Fifteen bald eagles (Haliaeetus leucocephalus) and 3 golden eagles (Aquila chrysaetos) were diagnosed with West Nile disease based on 1) presence of lesions in brain, eyes, and heart, 2) viral antigen detection in brain, eyes, heart, kidney, and/or liver by immunohistochemical staining, 3) detection of viral RNA in tissue samples and/or cerebrospinal fluid (CSF) by polymerase chain reaction, and/or 4) detection of West Nile virus (WNV)-specific antibodies in CSF by serum neutralization assay.
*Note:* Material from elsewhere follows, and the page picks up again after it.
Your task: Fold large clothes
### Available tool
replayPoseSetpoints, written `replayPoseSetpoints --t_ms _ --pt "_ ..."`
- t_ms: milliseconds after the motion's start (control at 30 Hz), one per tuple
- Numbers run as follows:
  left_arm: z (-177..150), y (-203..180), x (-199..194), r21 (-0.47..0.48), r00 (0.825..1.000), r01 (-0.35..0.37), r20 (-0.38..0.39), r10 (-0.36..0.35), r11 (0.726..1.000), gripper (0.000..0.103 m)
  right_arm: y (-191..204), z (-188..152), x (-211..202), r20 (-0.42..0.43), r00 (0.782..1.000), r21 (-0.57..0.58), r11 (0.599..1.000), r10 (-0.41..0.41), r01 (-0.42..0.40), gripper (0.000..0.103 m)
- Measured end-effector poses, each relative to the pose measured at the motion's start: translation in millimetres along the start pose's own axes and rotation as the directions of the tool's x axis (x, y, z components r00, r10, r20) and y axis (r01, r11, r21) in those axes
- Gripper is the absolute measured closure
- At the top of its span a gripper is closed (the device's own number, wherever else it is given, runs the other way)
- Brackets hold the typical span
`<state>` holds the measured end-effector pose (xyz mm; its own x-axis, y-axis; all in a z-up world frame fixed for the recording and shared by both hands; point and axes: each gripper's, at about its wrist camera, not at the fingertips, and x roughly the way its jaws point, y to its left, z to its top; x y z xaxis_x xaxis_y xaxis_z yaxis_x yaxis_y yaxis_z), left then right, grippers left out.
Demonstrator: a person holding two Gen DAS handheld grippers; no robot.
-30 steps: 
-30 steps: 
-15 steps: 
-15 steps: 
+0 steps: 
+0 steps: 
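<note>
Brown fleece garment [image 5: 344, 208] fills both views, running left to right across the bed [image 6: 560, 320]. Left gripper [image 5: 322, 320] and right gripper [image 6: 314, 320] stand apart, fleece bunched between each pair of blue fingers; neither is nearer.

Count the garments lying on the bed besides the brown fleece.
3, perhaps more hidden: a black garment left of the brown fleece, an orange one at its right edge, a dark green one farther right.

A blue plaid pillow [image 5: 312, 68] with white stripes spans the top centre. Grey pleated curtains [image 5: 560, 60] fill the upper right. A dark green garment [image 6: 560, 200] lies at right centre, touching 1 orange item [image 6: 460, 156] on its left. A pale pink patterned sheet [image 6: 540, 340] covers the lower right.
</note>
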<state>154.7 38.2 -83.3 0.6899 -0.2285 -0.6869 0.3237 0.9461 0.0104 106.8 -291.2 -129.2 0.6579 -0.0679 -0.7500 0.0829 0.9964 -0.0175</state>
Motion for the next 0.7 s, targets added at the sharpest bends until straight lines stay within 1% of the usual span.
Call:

West Nile virus-associated gross lesions included cerebral pan-necrosis with hydrocephalus ex vacuo (7/15 bald eagles), fibrin exudation into the fundus in 1 golden eagle, retinal scarring in 1 bald eagle, and myocardial pallor and rounded heart apex in 4 bald eagles. Histologic lesions included lymphoplasmacytic encephalitis, most prominently in the cerebrum (17 eagles), lymphoplasmacytic pectenitis and choroiditis (15 and 8 eagles, respectively), and myocarditis (12 eagles). West Nile virus antigen was detected in the majority of the eagles in neurons of the brain (cerebrum and cerebellum), and less commonly present in neurons of the retina, tubular epithelial cells of the kidney, and cardiomyocytes. West Nile disease was diagnosed in 2 bald eagles based on the presence of cerebral pan-necrosis and WNV-specific antibodies in the CSF despite lacking viral antigen and RNA. In conclusion, WNV infection causes a fatal disease in bald and golden eagles. A variety of gross and histologic lesions are highly suggestive of WN disease in most eagles. A combination of detection of viral antigen and/or RNA or virus-specific antibodies proved useful in confirming the diagnosis.